Klimas, Nancy G, Koneru, Anne O'Brien · Current rheumatology reports · 2007 · DOI
Quick Summary
Researchers studied what causes ME/CFS by looking at genes, immune cells, and hormones in patients. They found that how severe someone's initial viral infection was predicted whether fatigue would last long-term, and that people with ongoing ME/CFS show signs of reactivated viruses and problems with energy-producing structures in their cells. The immune system dysfunction they observed involved specialized infection-fighting cells not working properly.
Why It Matters
This study provides a comprehensive framework linking multiple biological abnormalities in ME/CFS—immune dysfunction, viral reactivation, and neuroendocrine dysregulation—which validates the disease as having objective biological basis rather than purely psychological origins.
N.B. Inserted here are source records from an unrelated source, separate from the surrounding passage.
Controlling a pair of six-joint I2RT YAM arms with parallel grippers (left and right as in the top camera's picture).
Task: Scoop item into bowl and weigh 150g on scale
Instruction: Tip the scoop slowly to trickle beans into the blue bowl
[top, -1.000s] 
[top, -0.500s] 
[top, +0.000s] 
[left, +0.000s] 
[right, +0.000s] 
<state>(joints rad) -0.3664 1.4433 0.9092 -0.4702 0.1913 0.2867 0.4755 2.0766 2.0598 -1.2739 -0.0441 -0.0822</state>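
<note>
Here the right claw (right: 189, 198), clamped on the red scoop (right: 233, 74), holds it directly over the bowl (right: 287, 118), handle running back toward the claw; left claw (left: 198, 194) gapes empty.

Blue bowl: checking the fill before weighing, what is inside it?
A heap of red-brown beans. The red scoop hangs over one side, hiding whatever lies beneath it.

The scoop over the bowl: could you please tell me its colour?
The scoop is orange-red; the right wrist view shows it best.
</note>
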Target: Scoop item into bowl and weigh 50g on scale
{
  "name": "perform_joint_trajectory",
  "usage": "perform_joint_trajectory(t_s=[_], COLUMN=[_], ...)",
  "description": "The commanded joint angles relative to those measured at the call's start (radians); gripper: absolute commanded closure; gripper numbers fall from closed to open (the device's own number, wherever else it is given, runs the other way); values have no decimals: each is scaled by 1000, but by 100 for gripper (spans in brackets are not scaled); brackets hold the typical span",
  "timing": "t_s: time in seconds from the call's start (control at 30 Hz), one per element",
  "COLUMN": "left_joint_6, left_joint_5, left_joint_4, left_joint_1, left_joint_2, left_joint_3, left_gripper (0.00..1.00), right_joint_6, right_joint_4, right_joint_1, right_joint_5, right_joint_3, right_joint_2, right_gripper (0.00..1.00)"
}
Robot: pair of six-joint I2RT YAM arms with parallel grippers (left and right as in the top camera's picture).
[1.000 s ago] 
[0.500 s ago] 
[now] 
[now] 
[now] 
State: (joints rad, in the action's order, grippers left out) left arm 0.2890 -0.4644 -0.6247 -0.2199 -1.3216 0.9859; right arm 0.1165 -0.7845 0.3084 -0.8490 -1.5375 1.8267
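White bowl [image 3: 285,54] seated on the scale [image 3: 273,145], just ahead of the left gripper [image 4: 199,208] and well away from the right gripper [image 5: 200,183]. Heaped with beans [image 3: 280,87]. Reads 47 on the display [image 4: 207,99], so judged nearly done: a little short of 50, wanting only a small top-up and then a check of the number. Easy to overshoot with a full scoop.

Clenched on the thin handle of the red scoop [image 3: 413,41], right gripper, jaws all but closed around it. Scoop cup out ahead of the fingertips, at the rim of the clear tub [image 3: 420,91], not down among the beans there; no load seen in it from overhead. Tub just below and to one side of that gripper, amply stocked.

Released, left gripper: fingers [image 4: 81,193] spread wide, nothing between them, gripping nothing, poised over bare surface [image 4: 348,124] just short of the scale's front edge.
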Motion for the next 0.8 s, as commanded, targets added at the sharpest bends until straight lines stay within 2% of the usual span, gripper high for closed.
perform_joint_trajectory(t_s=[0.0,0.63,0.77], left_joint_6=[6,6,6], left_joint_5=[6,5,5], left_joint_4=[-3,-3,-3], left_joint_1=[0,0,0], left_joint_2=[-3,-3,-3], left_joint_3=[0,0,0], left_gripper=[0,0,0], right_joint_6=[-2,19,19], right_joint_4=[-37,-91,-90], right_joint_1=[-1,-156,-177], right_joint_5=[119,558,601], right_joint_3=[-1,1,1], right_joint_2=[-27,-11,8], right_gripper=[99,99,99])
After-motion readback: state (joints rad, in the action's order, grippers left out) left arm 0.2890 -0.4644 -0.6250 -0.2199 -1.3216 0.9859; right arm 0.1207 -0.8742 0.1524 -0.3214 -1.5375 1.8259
For patients, this work supports the rationale for developing targeted treatments aimed at specific immune and viral mechanisms rather than symptomatic management alone.
Observed Findings
Initial viral infection severity predicted persistent fatigue in prospective studies
Mitochondrial function abnormalities were identified in genomic studies
Natural killer and cytotoxic T cells show reduced intracellular perforin and granzyme levels
A subset of patients demonstrated evidence of viral reactivation
Inferred Conclusions
ME/CFS has distinct biological subtypes identifiable through gene microarray and immune profiling
Both initial infection characteristics and persistent viral reactivation contribute to disease pathogenesis
Immune cell cytotoxicity, HPA axis function, and mitochondrial integrity are interconnected biological targets for intervention
These mechanistic insights should guide development of subgroup-specific targeted therapies
Remaining Questions
Does initial infection severity directly cause immune dysregulation, or do pre-existing immune abnormalities predispose to persistent post-infectious fatigue?
Are identified viral gene expressions causally driving disease or representing bystander reactivation secondary to immune dysfunction?
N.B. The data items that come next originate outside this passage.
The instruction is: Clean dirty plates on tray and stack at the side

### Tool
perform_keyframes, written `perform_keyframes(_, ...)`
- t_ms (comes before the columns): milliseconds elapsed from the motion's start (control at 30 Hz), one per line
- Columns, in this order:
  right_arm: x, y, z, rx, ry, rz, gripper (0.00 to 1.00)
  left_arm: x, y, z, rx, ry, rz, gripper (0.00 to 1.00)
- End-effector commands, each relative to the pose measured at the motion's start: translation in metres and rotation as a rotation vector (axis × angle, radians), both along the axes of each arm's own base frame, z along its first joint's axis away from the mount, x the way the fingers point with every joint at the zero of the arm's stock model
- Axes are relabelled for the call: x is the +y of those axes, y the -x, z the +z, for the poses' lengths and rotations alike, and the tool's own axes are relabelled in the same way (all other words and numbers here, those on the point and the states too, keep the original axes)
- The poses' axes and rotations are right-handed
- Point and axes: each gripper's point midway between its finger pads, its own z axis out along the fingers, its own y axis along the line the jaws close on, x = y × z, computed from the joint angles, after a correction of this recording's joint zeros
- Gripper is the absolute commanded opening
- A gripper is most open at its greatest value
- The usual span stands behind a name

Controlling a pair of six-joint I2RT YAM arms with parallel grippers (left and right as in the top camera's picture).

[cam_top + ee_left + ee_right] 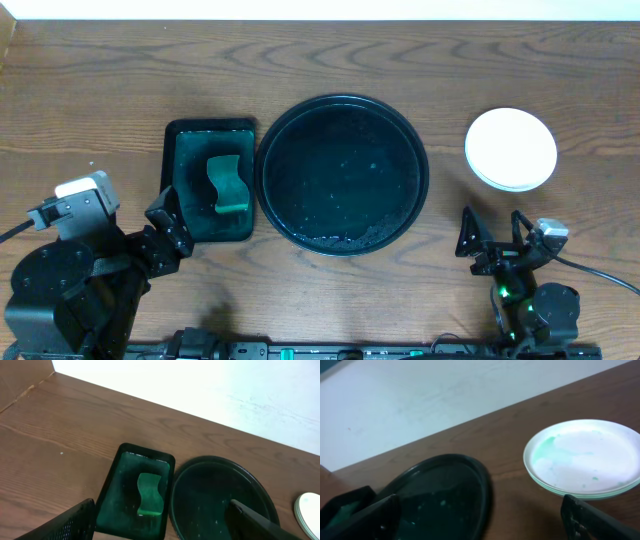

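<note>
The right gripper (493,243) hangs low over the near edge of the table, its two fingers (600,521) spread wide, gripping nothing and touching nothing. Ahead of those fingers and to their right, a stack of white plates (585,457) sits on the bare wood tabletop (100,80). The rims are nested one on another and the top plate is faintly smeared with pale teal. Ahead and to their left lies the round black tray (342,101), apart from the stack, its dark floor flecked with pale specks.

Across the table, the left gripper (168,224) is likewise wide open, its fingers (62,525) empty. Just beyond them is a rectangular green tray (210,125), with a wavy green sponge (228,184) lying on its wet floor. From overhead, one fingertip reaches the near left corner of this tray; whether it touches the rim cannot be told. The green tray's far side sits just beside the black tray's rim.
</note>
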Motion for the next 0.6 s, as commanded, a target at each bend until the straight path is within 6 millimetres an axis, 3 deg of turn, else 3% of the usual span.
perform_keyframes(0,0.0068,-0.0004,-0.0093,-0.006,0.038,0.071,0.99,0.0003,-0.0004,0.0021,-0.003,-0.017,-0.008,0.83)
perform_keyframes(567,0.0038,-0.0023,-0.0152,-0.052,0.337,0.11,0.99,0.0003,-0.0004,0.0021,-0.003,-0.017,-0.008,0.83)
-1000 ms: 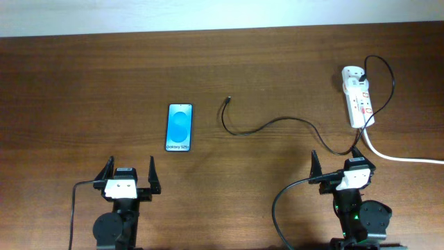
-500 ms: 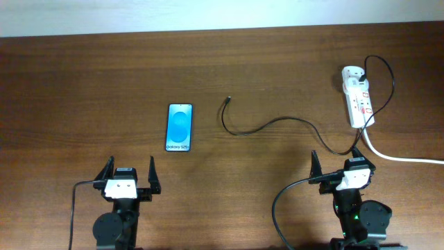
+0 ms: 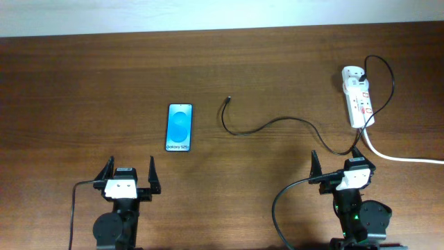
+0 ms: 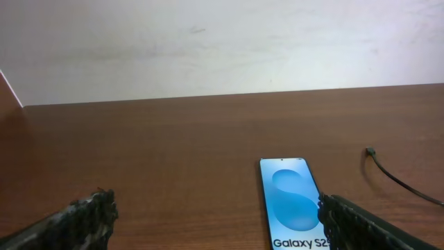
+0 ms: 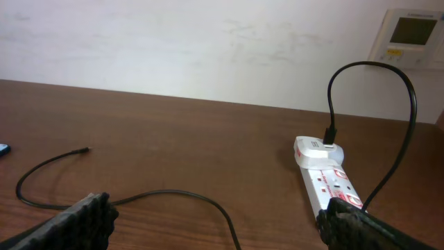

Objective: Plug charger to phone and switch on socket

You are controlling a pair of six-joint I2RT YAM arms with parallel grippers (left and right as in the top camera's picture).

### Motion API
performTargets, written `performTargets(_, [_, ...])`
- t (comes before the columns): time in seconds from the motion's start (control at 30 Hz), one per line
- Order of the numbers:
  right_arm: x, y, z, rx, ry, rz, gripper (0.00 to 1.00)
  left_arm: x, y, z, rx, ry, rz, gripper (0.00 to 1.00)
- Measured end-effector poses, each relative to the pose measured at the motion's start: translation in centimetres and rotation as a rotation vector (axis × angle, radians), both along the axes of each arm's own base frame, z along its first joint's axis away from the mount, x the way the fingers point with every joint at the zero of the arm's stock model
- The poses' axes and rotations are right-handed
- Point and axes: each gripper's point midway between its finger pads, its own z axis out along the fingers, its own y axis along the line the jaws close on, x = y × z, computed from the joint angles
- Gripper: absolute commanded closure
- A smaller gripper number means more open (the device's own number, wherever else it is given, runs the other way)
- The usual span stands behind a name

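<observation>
The phone lies flat on the brown table, blue screen up, left of centre; it also shows in the left wrist view. The charger cable snakes from its loose connector tip to a plug in the far end of the white socket strip. In the right wrist view the cable and the strip lie ahead. My left gripper is open and empty, near the front edge, behind the phone. My right gripper is open and empty, in front of the strip.
The strip's thick white cord runs off the right edge of the table. A pale wall borders the table's far side, with a wall control panel at the right. Bare wood lies between the phone and the cable tip.
</observation>
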Motion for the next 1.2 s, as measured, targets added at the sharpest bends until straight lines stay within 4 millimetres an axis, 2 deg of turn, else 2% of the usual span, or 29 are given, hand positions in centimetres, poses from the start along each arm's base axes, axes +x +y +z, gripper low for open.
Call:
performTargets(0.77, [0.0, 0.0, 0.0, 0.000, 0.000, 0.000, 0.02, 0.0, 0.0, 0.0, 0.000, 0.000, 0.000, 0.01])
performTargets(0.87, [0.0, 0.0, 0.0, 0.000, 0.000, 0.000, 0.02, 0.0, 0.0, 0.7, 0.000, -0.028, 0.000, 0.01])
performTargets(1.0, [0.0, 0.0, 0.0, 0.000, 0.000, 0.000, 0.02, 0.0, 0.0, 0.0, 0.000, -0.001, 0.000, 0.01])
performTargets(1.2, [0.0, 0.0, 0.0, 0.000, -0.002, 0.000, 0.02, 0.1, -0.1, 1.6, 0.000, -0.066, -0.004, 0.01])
What This Study Does Not Prove
This review does not establish causal mechanisms—whether viral reactivation causes immune dysfunction or vice versa remains unclear. It also does not identify which abnormalities are primary drivers versus secondary consequences of disease, and the proposed biomarkers lack established clinical utility or diagnostic validation. Gene expression correlations do not prove these abnormalities are therapeutically actionable.